Firstly, a synthesis of the most recent research advances on zoonotic and vector-borne infectious diseases in French Guiana highlighted the contribution of the latest analytical tools, based on high-throughput molecular and serological methods, in the characterisation of pathogens, their hosts and vectors over the last decade.

Second, viral diversity was characterised in seven rodent species evolving in four types of habitats in order to explore how environmental perturbations influence this diversity. Using a metagenomic approach, 77,767 viral sequences were identified from spleen, kidney and serum samples. These sequences were assigned to 27 viral families known to infect vertebrates, invertebrates, plants and amoeba. Comparisons of viral diversity in species present in at least two habitats showed overall a higher diversity in primary forest habitats compared to disturbed habitats. These diversities are also lower in peri-urban areas. High viral richness is also observed in savannah areas. The differences in diversity observed can be explained by the presence of rare viruses that are generally more frequent in primary forest and savannah habitats. In addition, changes in the ecology and behaviour of rodents in a given habitat, such as changes in diet in disturbed versus undisturbed forests, should be major determinants of viral composition.

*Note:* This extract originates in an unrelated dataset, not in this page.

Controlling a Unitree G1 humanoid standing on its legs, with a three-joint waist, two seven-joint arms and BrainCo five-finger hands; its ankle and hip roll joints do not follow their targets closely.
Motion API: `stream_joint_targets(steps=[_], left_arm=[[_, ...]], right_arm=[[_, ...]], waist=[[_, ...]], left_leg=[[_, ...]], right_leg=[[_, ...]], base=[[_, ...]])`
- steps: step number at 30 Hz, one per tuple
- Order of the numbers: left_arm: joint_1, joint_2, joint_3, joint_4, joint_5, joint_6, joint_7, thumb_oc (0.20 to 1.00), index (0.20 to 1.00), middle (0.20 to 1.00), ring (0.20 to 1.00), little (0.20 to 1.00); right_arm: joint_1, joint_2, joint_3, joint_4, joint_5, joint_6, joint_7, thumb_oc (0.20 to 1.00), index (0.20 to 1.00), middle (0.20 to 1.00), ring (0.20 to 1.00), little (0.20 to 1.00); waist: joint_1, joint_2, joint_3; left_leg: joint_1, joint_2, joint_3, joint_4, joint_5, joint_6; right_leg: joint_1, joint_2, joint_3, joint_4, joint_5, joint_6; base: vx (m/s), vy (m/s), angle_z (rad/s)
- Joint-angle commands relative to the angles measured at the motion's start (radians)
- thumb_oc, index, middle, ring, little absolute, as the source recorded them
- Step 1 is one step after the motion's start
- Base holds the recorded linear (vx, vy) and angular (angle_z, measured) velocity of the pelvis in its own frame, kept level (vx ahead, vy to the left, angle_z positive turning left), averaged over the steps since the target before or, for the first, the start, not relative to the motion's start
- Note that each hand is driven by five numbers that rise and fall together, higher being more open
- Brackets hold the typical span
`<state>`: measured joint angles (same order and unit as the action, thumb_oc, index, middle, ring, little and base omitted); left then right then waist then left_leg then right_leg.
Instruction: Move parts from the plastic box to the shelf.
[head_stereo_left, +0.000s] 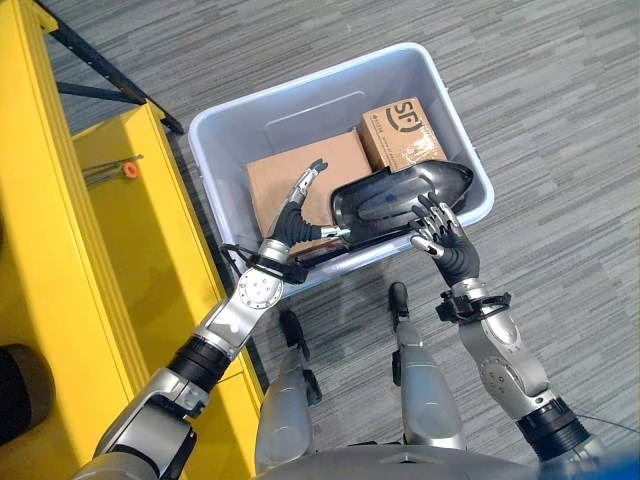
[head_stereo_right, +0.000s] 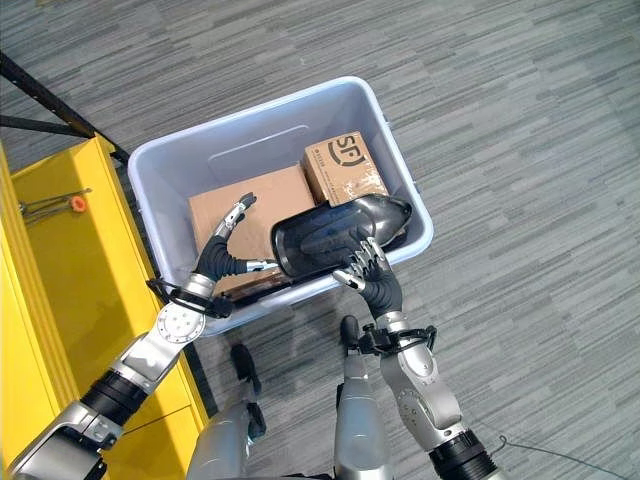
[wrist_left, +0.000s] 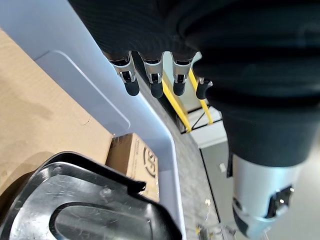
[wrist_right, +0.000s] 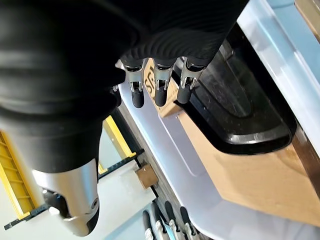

Third, we focused on the difficulty to detect exhaustively the viral sequences of a virome by shotgun sequencing. The first step in characterising viral diversity is to produce a reliable inventory, which is currently done by taxonomic assignment of virome sequences. However, the analytical (concentration of viral particles, extraction method, random amplifications, sequencing method) and bioinformatics (for the production of contigs representing a virome) approaches introduce biases such as an over-representation of certain genomes and the formation of chimeric sequences composed of different organisms. To address this issue, we have developed a pipeline called "d-chimer" that allows taxonomic assignment of post-assembly sequences to optimise viral detection in viromics studies, including in chimeric contigs. This approach is based on two steps. First, a filter that takes into account the likelihood of the presence of chimeric sequences in the BLAST outputs expressed by different fractions of the query aligning with different reference sequences. Then, considering that not all parts of sequences are detected in this process at once, the uncovered areas are cut, stored and used as input for a new BLAST - filter cycle, in a recursive manner (recycling). The use of d-chimer in two successive steps of BLASTn and BLASTx significantly reduces the overall computational time, while allowing a better detection of viral fragments with a positive impact on richness compared to the "best-hit" approach. We applied d-chimer to assembled bird and rodent viral data. Compared to a one-step " best-hit " approach, both datasets show a significant increase in the number of viral contigs and contig fragments assigned. This gain in viral sequence numbers also revealed an increase in viral richness at the species and genus level and, to a lesser extent, at the family level.

All the results obtained during this thesis show that environmental components are key factors in viral diversity. Combined with the development of high-throughput molecular detection tools, the analysis of viral diversity in animal reservoirs should allow us to better study the ecology of viruses and their determinants. The comparison of viral metagenomic data obtained in animal reservoirs, vectors and humans should shed light on the links with zoonoses in French Guiana and elsewhere in Amazonian ecosystems where a significant part of viral diversity remains to be discovered and understood.